これにより「発明者は自然人に限る」とした一、二審判決が確定した。
AI発明者を巡る訴訟の経緯
今回の訴訟は、人工知能「ダバス」を発明者として記載した特許出願を巡るものだ。
2020年、米国籍の出願者が食品容器などの技術について日本の特許庁に出願する際、発明者欄に「ダバス、本発明を自律的に発明した人工知能」と記載した。
しかし特許庁は2021年、「発明者は自然人(※)に限られる」として補正を求めた。
出願者がこれに応じなかったため、同庁は出願を却下している。
その後提起された訴訟では、一審の東京地裁が「特許法は発明者が人であることを前提とし、人以外に特許を与える規定もない」と指摘した。
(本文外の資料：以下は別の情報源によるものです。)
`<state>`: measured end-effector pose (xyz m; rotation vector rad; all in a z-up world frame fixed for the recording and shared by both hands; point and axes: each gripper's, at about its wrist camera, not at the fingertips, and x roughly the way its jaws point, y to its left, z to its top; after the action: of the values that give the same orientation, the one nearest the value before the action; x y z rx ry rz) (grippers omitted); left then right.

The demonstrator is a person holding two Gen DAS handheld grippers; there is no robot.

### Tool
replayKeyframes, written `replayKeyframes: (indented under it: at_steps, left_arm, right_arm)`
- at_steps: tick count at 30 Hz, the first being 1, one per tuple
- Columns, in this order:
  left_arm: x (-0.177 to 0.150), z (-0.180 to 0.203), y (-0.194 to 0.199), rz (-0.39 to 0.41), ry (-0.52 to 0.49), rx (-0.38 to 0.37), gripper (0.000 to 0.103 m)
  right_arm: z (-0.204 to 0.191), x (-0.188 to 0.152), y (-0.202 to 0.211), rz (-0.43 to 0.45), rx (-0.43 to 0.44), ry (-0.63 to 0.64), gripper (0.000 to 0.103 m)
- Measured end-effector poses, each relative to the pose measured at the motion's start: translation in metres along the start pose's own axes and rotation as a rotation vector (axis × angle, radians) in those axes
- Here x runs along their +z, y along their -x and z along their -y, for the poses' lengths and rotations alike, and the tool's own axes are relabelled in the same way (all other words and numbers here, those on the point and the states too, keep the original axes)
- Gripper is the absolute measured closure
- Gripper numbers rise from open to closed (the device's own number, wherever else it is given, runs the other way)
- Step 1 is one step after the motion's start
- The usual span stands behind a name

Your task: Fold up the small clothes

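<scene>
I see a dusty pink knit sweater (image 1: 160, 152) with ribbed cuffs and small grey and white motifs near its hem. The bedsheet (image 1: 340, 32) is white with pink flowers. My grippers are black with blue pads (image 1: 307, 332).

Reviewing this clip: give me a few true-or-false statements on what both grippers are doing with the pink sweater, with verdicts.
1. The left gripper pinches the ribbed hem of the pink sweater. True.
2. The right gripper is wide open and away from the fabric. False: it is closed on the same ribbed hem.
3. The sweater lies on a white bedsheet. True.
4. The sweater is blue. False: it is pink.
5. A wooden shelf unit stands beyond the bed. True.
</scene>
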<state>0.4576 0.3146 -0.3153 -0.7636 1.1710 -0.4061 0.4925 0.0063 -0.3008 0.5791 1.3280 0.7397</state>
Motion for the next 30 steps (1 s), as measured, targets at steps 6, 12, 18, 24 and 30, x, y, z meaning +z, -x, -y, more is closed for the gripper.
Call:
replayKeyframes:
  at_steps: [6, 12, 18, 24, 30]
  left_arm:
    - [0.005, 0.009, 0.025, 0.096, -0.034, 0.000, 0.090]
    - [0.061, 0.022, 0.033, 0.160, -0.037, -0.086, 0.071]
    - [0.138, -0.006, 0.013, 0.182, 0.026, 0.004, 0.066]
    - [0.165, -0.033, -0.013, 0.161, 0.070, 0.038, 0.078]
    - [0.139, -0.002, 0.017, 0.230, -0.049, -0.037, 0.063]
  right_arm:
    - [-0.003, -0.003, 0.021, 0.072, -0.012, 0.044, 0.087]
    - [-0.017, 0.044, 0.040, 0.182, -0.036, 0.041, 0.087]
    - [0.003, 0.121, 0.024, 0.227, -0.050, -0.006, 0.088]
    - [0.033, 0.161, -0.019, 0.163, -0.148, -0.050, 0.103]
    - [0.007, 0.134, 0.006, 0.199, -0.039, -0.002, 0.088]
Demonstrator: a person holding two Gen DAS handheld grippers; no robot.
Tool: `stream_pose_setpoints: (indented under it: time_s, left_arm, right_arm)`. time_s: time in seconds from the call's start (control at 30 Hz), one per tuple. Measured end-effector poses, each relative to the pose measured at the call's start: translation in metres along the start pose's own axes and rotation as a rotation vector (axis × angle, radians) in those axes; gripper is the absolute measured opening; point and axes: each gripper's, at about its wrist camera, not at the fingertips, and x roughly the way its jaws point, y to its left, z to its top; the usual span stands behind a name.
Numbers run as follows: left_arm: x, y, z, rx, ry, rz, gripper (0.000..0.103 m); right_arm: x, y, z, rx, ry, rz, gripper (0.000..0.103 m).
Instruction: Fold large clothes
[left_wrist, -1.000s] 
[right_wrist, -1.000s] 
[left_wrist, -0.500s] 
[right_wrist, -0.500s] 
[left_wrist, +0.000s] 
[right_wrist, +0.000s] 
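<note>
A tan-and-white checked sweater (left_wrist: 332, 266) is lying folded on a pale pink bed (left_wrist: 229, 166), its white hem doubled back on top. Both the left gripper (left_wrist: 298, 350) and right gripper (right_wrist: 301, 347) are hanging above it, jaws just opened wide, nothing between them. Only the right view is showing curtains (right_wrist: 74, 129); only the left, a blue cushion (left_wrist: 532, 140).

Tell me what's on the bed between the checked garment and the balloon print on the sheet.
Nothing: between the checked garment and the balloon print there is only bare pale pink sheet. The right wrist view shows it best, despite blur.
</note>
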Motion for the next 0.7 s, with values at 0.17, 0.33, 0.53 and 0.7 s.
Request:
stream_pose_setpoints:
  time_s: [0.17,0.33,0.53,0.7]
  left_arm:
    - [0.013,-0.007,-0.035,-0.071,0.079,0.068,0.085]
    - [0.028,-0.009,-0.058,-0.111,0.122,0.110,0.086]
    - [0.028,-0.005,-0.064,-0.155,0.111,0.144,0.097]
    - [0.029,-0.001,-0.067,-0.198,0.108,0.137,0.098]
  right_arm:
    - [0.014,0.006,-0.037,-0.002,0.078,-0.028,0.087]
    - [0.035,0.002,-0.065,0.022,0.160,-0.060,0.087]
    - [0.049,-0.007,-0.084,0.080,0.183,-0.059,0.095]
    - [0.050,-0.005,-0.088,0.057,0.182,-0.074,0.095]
二審の知的財産高裁も同様の結論を示し、AIによる発明の扱いについては社会的影響を踏まえた慎重な議論が必要としながらも、一審の結論を支持した。
そして最高裁第二小法廷が今回、上告理由となる憲法違反などは認められないとして上告を退けたため、一、二審判決が確定した。
この判断により、日本の司法は「発明者は自然人」という原則を改めて確認した形になる。
※自然人:法人などの組織ではなく、権利主体となる個人の人間を指す法律用語。多くの国の特許制度では、発明者は自然人に限られると解釈されている。
AI発明の制度設計 技術革新と法制度のギャップ
今回の判決は、現行の特許制度が人間の創造活動を前提としていることを改めて明確にした点で意義があると言える。
AIを活用した研究成果であっても、現行法における特許出願では発明者を人間として整理する必要があると考えられる。
こうした運用は従来の出願実務と大きく変わらないため、企業や研究機関の権利帰属の実務は当面安定するとみられる。
一方で、AIの自律的な創作能力が急速に高まる中、制度とのギャップが広がる可能性も否定できない。
将来的にAIが人間の介在をほとんど必要とせず技術を生み出すようになれば、誰を発明者とするのかという問題はさらに複雑化すると考えられる。
海外でも同様の議論は続いており、発明者にAIを含めることには慎重な国が多い。
ただし、今後のAI発明の扱いを巡る政策議論によって、新たな知財制度が制定される余地は残されているはずだ。
AIを「発明者」として認めるのか、それとも人間の補助的ツールとして扱うのかという制度設計については、今後も重要な論点となるだろう。
技術革新のスピードに法制度がどのように追いついていくのか、今後も注目したい。